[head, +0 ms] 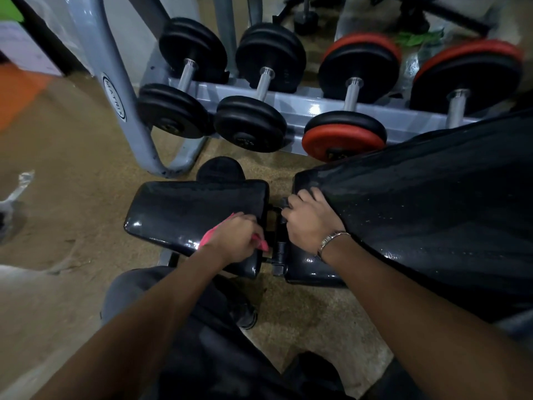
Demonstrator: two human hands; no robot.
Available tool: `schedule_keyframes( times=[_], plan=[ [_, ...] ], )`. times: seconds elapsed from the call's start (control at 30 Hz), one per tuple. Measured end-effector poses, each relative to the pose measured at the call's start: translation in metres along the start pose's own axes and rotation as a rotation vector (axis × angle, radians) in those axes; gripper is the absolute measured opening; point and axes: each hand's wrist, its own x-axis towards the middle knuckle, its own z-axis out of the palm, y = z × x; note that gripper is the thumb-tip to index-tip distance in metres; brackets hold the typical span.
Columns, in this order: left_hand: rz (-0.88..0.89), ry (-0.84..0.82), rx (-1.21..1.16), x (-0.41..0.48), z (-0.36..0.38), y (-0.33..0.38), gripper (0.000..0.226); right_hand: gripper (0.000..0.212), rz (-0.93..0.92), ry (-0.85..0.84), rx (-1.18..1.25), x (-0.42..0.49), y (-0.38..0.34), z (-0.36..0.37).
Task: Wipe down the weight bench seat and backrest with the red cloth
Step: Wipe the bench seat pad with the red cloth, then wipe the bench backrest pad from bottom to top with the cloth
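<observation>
The black padded bench seat (184, 212) lies in the middle of the view, with the black backrest (418, 215) rising to its right. My left hand (235, 241) is closed around the red cloth (209, 236) at the seat's right edge, beside the gap between the pads. The cloth is mostly hidden in my fist; pink bits show on both sides. My right hand (310, 220) rests on the backrest's lower end, fingers curled over its edge near the hinge (278, 246). A metal bracelet circles that wrist.
A grey dumbbell rack (311, 106) stands just behind the bench, holding black dumbbells (251, 122) and red-and-black dumbbells (344, 135). Its curved leg (121, 111) reaches the brown floor (72, 197) at the left. My knees and shoes are below the bench.
</observation>
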Motion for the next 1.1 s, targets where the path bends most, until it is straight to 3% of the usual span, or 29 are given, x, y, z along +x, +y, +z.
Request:
schedule_keyframes(
  times=[0.1, 0.17, 0.3, 0.43, 0.5, 0.63, 0.73, 0.8, 0.9, 1.1],
  plan=[
    [-0.169, 0.174, 0.028, -0.002, 0.005, 0.012, 0.019, 0.029, -0.005, 0.005, -0.002, 0.001, 0.001, 0.0],
    [-0.135, 0.146, 0.052, -0.005, 0.007, 0.019, 0.021, 0.029, -0.004, 0.014, -0.001, 0.002, 0.001, 0.0],
    [-0.049, -0.086, -0.105, -0.011, -0.007, 0.011, 0.012, 0.031, -0.004, -0.015, -0.01, 0.001, 0.0, -0.001],
    [-0.092, 0.105, 0.034, -0.025, 0.011, 0.014, 0.015, 0.031, -0.01, -0.01, 0.012, 0.0, -0.001, -0.004],
    [-0.085, 0.087, 0.029, -0.028, 0.013, 0.021, 0.015, 0.031, -0.003, 0.002, 0.024, 0.0, 0.0, -0.003],
    [-0.107, -0.089, -0.286, -0.033, 0.001, 0.02, 0.014, 0.028, 0.043, 0.025, 0.239, -0.001, 0.003, -0.007],
    [-0.269, 0.117, -0.716, -0.04, 0.003, 0.024, 0.014, 0.026, 0.155, 0.213, 0.656, -0.006, 0.009, -0.024],
    [-0.327, 0.234, -0.99, -0.038, 0.001, 0.036, 0.015, 0.025, 0.168, 0.325, 0.73, -0.014, 0.017, -0.039],
    [-0.306, 0.269, -1.138, -0.025, 0.001, 0.06, 0.021, 0.024, 0.158, 0.336, 0.597, -0.032, 0.03, -0.06],
    [-0.325, 0.394, -1.023, -0.015, 0.021, 0.108, 0.015, 0.028, 0.236, 0.317, 0.216, -0.085, 0.058, -0.063]
  ],
)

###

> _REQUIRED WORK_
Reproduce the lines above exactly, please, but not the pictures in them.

> _RESPONSE AREA_
[head, +0 ms] 
Demonstrator: two human hands; no robot.
Available tool: `schedule_keyframes( times=[_], plan=[ [_, ...] ], )`. times: seconds elapsed from the call's start (control at 30 Hz), one per tuple. Measured end-effector poses, each relative to the pose measured at the call's start: translation in metres along the start pose's own axes and rotation as a rotation vector (axis × angle, radians) in those axes; gripper is the absolute measured opening; point and axes: each hand's wrist, its own x-axis towards the middle knuckle, its own z-axis out of the palm, y = z × x; note that gripper is the thumb-tip to index-tip distance in metres; brackets hold the typical span.
Columns, in this order: left_hand: rz (-0.88..0.89), ry (-0.84..0.82), rx (-1.21..1.16), x (-0.41..0.48), z (-0.36..0.38), y (-0.33..0.38), gripper (0.000..0.226); right_hand: gripper (0.000..0.212), rz (-0.93..0.92), ry (-0.85..0.84), rx (-1.18..1.25), x (-0.42..0.49), y (-0.38..0.34), z (-0.36..0.37).
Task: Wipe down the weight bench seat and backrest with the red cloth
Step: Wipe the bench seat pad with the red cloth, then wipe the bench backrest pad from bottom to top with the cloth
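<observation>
The black padded bench seat (184, 212) lies in the middle of the view, with the black backrest (418, 215) rising to its right. My left hand (235, 241) is closed around the red cloth (209, 236) at the seat's right edge, beside the gap between the pads. The cloth is mostly hidden in my fist; pink bits show on both sides. My right hand (310, 220) rests on the backrest's lower end, fingers curled over its edge near the hinge (278, 246). A metal bracelet circles that wrist.
A grey dumbbell rack (311, 106) stands just behind the bench, holding black dumbbells (251, 122) and red-and-black dumbbells (344, 135). Its curved leg (121, 111) reaches the brown floor (72, 197) at the left. My knees and shoes are below the bench.
</observation>
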Motion for the next 1.1 s, targets where the path bends most, until it is straight to 3% of the usual span, or 29 are given, x, y, z along +x, +y, +z.
Request:
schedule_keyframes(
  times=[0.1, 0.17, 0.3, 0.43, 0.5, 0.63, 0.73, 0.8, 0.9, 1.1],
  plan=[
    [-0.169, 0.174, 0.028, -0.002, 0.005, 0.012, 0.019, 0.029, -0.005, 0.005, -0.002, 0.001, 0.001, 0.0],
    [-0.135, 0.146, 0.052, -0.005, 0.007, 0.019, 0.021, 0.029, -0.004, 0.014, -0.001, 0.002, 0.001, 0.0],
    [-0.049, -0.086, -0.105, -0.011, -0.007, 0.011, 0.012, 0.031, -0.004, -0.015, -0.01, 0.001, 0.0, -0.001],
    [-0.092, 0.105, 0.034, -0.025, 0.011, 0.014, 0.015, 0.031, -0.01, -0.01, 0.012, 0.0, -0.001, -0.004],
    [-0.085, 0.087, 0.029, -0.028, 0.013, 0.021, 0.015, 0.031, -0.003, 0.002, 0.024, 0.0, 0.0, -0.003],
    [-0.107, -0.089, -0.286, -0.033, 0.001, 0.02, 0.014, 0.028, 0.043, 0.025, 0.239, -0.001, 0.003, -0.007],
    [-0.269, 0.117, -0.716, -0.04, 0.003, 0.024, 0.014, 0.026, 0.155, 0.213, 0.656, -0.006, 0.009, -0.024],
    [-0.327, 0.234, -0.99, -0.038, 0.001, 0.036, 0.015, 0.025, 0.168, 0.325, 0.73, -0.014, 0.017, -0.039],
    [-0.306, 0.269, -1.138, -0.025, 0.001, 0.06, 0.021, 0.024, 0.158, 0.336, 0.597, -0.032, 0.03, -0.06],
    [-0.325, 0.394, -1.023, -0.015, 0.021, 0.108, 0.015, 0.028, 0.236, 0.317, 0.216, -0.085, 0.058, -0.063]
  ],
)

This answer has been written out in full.